▶ [Problem to solve]:
Excluding pictures, what does the listing below contain from the line with "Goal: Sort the" up to and including the line with "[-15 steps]", word for word?

BEGIN Data section

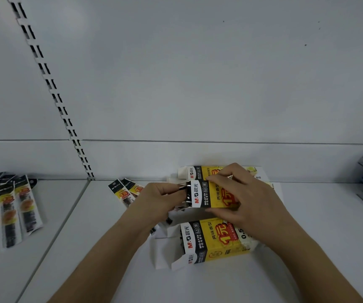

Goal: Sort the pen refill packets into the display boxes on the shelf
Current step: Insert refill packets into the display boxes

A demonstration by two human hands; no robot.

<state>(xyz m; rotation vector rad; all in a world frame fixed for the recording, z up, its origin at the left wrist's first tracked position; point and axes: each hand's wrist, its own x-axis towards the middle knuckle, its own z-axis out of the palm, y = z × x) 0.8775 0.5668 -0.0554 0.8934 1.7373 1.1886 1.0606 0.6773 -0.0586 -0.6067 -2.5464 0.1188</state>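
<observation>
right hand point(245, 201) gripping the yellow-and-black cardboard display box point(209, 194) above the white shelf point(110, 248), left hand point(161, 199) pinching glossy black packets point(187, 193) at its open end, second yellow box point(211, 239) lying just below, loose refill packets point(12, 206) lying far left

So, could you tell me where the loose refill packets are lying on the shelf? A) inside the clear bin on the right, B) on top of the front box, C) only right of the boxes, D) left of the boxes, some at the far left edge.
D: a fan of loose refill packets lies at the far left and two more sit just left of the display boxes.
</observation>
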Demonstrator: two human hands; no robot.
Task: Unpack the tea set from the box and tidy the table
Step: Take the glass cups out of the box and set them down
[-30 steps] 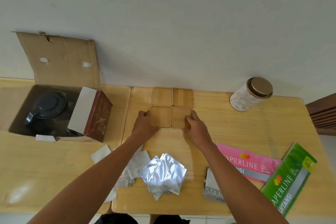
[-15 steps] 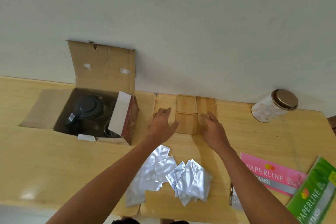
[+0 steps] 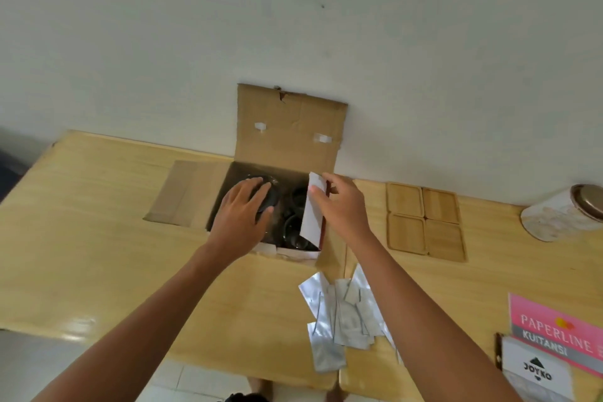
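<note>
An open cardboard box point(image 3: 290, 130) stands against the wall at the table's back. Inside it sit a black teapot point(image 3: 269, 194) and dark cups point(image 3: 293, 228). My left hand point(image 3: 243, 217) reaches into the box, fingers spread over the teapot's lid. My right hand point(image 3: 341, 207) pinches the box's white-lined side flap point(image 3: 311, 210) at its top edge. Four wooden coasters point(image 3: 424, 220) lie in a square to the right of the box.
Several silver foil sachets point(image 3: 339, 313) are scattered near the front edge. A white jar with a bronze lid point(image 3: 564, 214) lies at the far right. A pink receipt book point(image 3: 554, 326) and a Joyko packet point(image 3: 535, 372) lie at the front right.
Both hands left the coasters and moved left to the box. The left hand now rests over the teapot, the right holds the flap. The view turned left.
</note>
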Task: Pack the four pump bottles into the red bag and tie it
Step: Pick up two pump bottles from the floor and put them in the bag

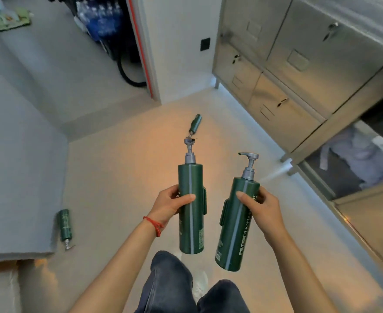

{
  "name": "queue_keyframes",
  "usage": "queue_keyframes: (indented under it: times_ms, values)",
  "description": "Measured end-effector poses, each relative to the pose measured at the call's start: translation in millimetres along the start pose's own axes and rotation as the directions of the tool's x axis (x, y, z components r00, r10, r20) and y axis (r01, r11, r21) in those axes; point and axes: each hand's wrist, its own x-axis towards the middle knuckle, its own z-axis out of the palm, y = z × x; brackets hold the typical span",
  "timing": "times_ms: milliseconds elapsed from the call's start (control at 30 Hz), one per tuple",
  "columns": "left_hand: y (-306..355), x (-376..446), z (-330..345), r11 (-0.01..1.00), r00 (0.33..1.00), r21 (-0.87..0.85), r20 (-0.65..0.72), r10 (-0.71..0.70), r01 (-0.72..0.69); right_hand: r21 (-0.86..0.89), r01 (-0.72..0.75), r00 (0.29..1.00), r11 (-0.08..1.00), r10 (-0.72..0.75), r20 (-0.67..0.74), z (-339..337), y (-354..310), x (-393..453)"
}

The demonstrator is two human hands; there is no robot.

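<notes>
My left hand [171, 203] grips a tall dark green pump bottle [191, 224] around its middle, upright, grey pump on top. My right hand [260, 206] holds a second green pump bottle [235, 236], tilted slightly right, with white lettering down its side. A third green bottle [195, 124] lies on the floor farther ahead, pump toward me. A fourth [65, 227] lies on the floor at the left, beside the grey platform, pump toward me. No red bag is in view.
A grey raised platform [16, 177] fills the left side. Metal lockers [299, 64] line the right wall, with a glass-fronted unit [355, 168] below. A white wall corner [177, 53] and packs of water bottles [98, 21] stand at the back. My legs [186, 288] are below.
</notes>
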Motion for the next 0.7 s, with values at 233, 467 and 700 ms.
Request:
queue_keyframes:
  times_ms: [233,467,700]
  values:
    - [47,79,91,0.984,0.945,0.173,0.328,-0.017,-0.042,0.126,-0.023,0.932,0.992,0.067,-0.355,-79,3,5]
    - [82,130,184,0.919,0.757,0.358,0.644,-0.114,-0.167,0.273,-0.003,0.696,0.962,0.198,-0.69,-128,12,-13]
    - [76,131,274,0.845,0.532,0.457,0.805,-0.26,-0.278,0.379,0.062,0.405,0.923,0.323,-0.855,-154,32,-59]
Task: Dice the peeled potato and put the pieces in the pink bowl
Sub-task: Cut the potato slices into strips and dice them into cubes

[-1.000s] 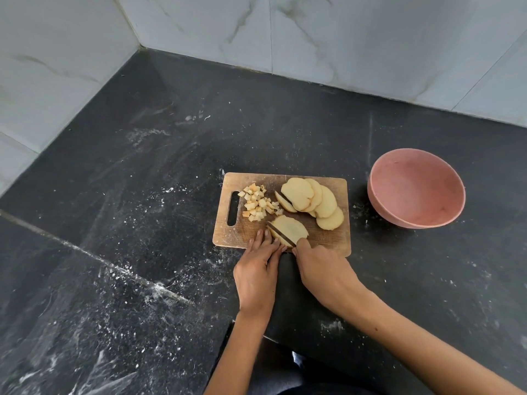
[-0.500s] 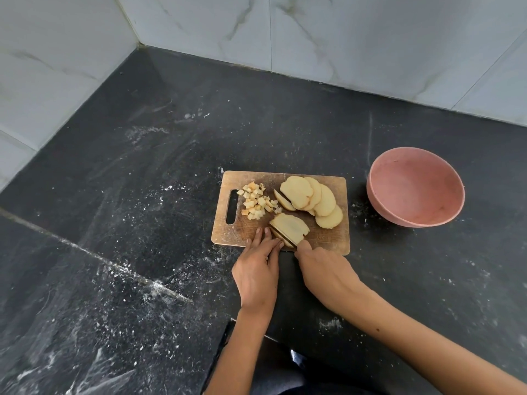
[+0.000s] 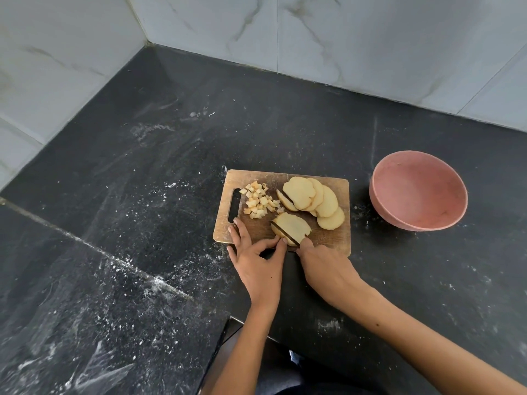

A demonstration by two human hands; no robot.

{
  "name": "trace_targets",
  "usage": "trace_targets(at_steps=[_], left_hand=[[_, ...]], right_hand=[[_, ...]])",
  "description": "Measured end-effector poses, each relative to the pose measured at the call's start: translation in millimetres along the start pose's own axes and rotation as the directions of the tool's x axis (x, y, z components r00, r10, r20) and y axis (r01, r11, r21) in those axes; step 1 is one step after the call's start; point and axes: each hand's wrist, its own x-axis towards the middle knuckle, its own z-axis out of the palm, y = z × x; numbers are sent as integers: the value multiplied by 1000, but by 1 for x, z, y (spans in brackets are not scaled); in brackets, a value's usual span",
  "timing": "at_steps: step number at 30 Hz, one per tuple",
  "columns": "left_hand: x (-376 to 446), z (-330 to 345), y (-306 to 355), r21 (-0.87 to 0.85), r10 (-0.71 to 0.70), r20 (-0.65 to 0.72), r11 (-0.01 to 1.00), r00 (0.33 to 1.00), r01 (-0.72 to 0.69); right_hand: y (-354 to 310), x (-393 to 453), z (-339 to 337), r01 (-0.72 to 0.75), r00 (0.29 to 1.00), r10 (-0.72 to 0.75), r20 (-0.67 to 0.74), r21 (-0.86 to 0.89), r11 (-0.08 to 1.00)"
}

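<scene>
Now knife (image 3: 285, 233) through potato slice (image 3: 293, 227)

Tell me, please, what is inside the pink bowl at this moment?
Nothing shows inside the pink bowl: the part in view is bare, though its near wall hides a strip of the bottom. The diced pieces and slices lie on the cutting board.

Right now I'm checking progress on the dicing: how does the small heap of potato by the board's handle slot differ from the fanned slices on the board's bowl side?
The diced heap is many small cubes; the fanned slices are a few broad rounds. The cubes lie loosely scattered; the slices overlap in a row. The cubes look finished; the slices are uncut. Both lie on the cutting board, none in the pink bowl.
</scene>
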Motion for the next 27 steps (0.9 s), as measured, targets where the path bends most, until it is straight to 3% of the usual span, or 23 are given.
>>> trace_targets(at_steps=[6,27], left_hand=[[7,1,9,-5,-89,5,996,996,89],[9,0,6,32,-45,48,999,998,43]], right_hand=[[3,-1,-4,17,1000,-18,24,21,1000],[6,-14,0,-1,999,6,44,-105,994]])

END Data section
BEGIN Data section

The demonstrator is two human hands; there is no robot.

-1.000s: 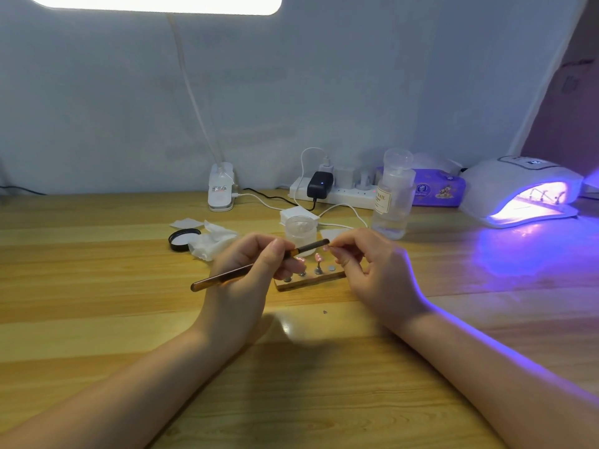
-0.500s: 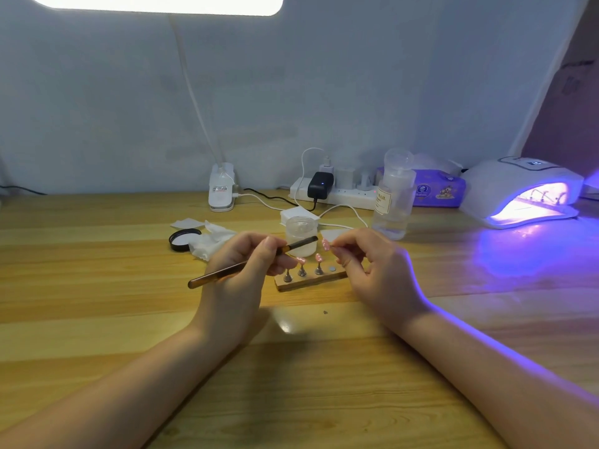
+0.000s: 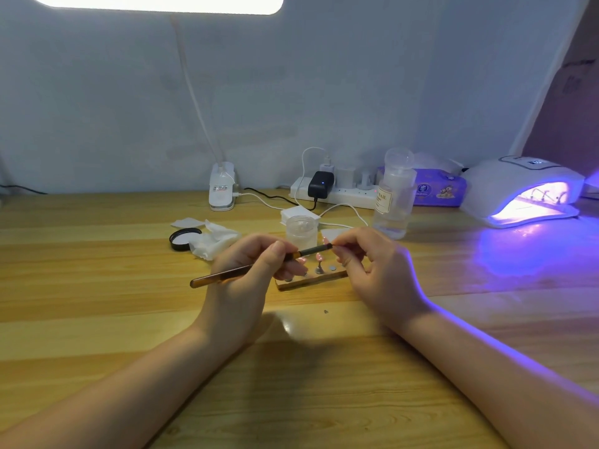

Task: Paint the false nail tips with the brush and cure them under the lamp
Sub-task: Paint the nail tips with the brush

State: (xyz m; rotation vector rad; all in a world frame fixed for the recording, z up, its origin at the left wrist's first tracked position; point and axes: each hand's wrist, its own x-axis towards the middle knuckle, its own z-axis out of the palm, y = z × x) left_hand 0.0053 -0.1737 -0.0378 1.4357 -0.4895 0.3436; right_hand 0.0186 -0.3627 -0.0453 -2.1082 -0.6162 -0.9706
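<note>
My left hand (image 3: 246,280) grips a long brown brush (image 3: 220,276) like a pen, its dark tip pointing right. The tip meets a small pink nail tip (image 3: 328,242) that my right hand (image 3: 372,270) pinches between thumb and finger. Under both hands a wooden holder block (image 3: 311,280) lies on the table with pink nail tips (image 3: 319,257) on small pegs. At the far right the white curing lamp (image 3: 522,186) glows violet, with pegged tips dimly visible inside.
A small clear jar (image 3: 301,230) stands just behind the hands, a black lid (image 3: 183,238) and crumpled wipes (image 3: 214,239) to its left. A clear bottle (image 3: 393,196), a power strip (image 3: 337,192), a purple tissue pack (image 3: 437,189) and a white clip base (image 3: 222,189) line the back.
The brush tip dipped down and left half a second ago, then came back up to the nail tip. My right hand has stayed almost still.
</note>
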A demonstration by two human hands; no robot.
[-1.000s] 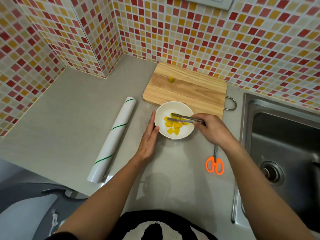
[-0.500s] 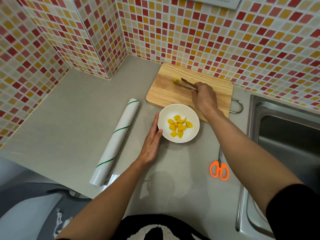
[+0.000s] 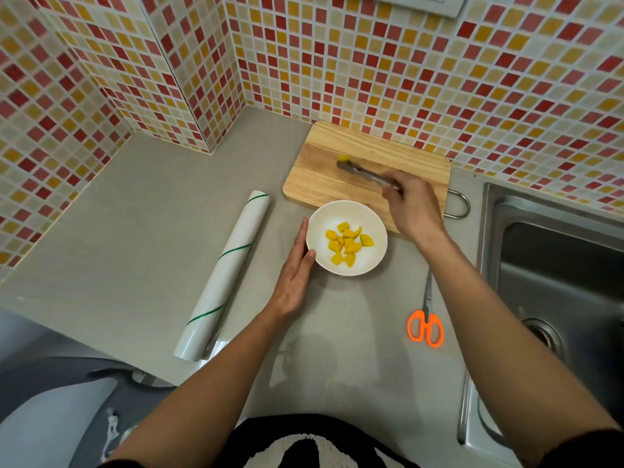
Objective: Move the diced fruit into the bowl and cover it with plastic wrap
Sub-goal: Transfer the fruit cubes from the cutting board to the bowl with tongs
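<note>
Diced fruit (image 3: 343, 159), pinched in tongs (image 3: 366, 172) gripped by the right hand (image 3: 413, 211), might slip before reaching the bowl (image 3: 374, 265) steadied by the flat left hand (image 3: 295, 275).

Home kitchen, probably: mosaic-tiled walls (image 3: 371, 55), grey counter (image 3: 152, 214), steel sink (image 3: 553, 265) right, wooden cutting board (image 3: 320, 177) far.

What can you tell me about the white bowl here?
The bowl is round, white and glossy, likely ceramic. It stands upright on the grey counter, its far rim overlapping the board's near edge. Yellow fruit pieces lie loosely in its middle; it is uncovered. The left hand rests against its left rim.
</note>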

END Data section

▶ [Reply]:
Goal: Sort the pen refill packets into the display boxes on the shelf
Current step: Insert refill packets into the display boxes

A demonstration by two human hands; no robot.

<state>(xyz m; rotation vector rad; all in a world frame fixed for the recording, z up, its origin at the left wrist's first tracked position; point and axes: each hand's wrist, its own x-axis towards the middle knuckle, its own z-axis out of the palm, y = z × x) 0.8775 0.5668 -0.0554 0.8934 1.7373 1.1886 1.0606 0.6773 -0.0586 -0.6067 -2.5464 0.1188</state>
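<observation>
right hand point(245, 201) gripping the yellow-and-black cardboard display box point(209, 194) above the white shelf point(110, 248), left hand point(161, 199) pinching glossy black packets point(187, 193) at its open end, second yellow box point(211, 239) lying just below, loose refill packets point(12, 206) lying far left

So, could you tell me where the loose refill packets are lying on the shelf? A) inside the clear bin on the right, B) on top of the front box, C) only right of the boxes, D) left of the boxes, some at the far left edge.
D: a fan of loose refill packets lies at the far left and two more sit just left of the display boxes.
</observation>
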Demonstrator: two human hands; no robot.
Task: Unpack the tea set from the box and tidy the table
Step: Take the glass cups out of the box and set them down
[-30 steps] 
[-15 steps] 

The work on this exercise is finished.